What the task asks: Return all lines from the listing below in which the string "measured" occurs.
____________
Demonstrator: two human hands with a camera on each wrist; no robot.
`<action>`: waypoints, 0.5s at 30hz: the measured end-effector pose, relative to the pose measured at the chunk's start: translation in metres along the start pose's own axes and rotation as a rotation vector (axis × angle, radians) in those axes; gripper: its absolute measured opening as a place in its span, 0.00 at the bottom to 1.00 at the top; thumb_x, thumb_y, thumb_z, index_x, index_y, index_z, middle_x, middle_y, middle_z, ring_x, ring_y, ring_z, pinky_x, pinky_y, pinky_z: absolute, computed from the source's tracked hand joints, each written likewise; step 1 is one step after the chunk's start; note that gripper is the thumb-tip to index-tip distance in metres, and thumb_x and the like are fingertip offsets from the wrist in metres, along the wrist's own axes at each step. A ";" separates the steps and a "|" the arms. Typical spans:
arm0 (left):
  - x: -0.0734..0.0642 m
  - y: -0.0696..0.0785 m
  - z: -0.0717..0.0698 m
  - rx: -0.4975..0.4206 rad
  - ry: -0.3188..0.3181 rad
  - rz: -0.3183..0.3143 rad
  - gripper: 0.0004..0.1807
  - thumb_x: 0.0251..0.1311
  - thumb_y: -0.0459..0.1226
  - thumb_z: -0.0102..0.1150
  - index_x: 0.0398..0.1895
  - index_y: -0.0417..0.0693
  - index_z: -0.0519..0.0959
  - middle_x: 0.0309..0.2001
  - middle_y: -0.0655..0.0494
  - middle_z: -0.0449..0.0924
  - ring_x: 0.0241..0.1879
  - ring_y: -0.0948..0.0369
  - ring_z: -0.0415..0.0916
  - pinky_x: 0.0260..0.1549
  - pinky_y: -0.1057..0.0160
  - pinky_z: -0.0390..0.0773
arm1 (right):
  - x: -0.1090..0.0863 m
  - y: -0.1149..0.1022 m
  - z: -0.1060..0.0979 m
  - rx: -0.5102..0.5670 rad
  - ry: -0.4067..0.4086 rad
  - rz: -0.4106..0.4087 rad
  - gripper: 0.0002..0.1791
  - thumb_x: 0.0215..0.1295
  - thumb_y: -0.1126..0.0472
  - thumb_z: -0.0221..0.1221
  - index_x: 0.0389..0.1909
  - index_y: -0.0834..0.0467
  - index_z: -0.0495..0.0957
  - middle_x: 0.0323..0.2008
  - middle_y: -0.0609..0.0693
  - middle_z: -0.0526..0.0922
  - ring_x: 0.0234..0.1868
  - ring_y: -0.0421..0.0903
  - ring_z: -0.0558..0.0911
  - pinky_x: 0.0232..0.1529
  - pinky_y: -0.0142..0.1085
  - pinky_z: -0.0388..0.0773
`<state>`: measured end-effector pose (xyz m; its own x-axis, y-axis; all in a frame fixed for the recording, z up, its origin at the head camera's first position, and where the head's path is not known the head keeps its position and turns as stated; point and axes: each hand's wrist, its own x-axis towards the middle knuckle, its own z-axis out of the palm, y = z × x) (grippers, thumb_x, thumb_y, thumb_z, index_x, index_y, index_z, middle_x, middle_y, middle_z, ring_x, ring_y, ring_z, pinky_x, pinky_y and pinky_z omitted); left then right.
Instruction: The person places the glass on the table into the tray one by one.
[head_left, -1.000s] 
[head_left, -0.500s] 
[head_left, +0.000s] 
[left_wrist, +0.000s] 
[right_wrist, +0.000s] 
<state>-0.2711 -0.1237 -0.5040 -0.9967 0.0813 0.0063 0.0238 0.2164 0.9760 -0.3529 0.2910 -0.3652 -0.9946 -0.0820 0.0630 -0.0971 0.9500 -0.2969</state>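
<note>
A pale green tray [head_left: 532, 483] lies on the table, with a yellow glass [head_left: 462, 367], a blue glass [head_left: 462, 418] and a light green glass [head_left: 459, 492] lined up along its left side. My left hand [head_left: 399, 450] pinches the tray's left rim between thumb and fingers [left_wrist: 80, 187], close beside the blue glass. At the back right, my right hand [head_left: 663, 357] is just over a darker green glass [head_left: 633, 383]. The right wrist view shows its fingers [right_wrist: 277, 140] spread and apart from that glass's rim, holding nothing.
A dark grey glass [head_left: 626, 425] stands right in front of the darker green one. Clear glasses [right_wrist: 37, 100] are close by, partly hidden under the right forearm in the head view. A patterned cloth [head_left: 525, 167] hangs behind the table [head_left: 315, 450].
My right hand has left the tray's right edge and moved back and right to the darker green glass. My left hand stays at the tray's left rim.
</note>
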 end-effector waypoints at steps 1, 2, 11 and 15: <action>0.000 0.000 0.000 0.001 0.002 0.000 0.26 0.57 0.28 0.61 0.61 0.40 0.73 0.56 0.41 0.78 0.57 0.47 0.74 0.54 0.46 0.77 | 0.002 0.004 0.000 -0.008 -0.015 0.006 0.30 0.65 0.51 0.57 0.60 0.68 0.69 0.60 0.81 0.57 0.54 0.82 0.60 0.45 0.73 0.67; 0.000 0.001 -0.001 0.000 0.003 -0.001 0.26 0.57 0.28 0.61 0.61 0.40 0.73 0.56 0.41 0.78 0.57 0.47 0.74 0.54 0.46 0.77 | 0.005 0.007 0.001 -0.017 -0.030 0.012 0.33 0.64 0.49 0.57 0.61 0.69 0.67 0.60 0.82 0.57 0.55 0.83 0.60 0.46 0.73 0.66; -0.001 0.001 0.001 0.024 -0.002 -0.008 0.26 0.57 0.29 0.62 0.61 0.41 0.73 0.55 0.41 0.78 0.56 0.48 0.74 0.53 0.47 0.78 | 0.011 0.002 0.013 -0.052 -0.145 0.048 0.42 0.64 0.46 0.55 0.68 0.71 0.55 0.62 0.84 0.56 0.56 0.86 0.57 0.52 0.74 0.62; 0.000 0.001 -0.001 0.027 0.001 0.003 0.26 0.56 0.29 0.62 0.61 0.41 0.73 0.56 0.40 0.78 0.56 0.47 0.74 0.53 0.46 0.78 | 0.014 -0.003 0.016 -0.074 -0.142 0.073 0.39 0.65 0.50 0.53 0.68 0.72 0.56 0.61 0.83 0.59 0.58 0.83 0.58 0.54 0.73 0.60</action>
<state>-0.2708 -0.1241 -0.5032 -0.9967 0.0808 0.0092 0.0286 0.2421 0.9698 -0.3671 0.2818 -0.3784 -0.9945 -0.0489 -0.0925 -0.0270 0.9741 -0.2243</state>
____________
Task answer:
`<action>`: waypoints, 0.5s at 30hz: the measured end-effector pose, relative to the pose measured at the chunk's start: translation in metres along the start pose's own axes and rotation as a rotation vector (axis × angle, radians) in those axes; gripper: its absolute measured opening as a place in its span, 0.00 at the bottom to 1.00 at the top; thumb_x, thumb_y, thumb_z, index_x, index_y, index_z, middle_x, middle_y, middle_z, ring_x, ring_y, ring_z, pinky_x, pinky_y, pinky_z: absolute, computed from the source's tracked hand joints, each written likewise; step 1 is one step after the chunk's start; note that gripper is the thumb-tip to index-tip distance in metres, and thumb_x and the like are fingertip offsets from the wrist in metres, along the wrist's own axes at each step. A ";" separates the steps and a "|" the arms. Typical spans:
`<state>`: measured end-effector pose (xyz m; its own x-axis, y-axis; all in a frame fixed for the recording, z up, its origin at the head camera's first position, and where the head's path is not known the head keeps its position and turns as stated; point and axes: each hand's wrist, its own x-axis towards the middle knuckle, its own z-axis out of the palm, y = z × x) (grippers, thumb_x, thumb_y, thumb_z, index_x, index_y, index_z, middle_x, middle_y, middle_z, ring_x, ring_y, ring_z, pinky_x, pinky_y and pinky_z omitted); left then right.

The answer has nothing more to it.